This week, Dr Detective meets a middle-aged man suffering from a mysterious stomach ache and shows us that the liver can be just as sensitive to unhealthy foods as it is to too much alcohol.

Eat less and move more. All in all, an excellent recipe for improving your health and body composition. However, this does not always work.

Even with an excellent exercise plan and a solid diet, some people suffer from mysterious symptoms and ailments that seem incomprehensible when you consider how much effort they have put into their fitness and health.

When we meet clients whose problems cannot be solved by exercise or diet, let alone their own doctor, we know that there are few experts in the world to whom we can turn.  One of them is Spencer Nadolski.

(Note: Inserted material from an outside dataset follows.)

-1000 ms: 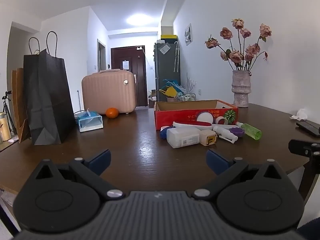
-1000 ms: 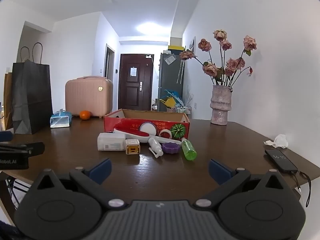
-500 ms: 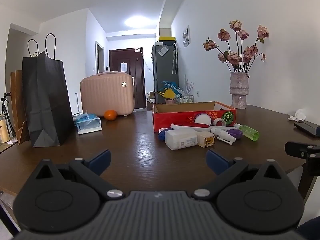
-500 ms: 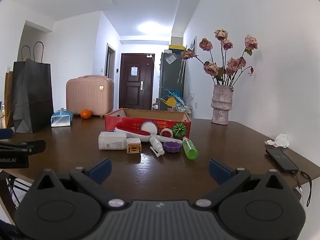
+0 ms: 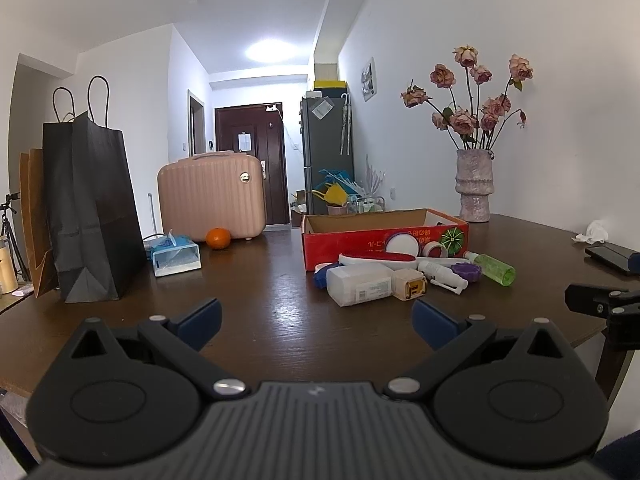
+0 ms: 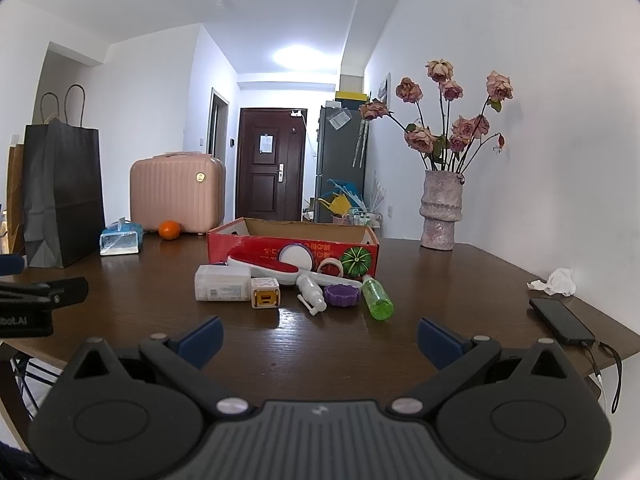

Dr. Nadolski holds a doctorate in osteopathic medicine and has also studied exercise physiology and nutrition.  The college wrestler, who won the title of America’s best college wrestler, is still an avid athlete and a brilliant doctor who practices what he preaches to his patients: treat preventable diseases first by changing lifestyle (rather than prescribing drugs).

When clients have no one else to turn to, Dr. Nadolski transforms from a cheerful, athletic doctor into a meticulous, intolerant forensic physiologist. He pulls out his microscope, analyzes blood, saliva, urine, lifestyle – everything you need to solve a medical mystery.

When Dr Nadolski offered to collaborate on a regular article on case studies, we jumped at the chance. After following these fascinating cases, you will see exactly how a talented practitioner thinks. You will also learn how to improve your own health.

In today’s case, we meet a middle-aged man whose mysterious abdominal pain has finally been linked to his liver.


Walter, a 49-year-old man, came to me with abdominal pain.

I inherited Walter from another doctor who left the practice. It was our first meeting, but I knew he had been seen at our clinic for high blood pressure.

Signs and symptoms of the client

When I looked at Walter’s file, I discovered that he had never been diagnosed with anything other than mildly elevated blood pressure and high triglycerides. He also came to the practice with several colds and a sprained back. According to the records, he never complained of abdominal pain.

To find the cause of your problem, you have to work hard.

As always, I checked his vitals. Her blood pressure was still slightly elevated at 132/87, her weight was 223 (BMI 32) and her waist circumference was 43 inches.

As I walked into the room to meet him, I looked at my options in my head:

Signs/Symptoms My thoughts are potential problems
High blood pressure Weight problems, stress, sleep problems, atherosclerosis, kidney, thyroid and adrenal problems.
Increase in body weight/waist circumference Probably lifestyle factors, could be thyroid related (but unlikely), metabolic syndrome/insulin resistance.

At first glance, nothing I noticed had anything to do with the stomach pain.

The only medication Walter took was lisinopril (an angiotensin converting enzyme inhibitor) for high blood pressure. He didn’t take any supplements.

Walter told me that the abdominal pain was dull, especially on the right side, and that it had been going on for a few months. On a scale of 1 to 10, with 10 being the worst pain he had ever felt, this pain scored 3.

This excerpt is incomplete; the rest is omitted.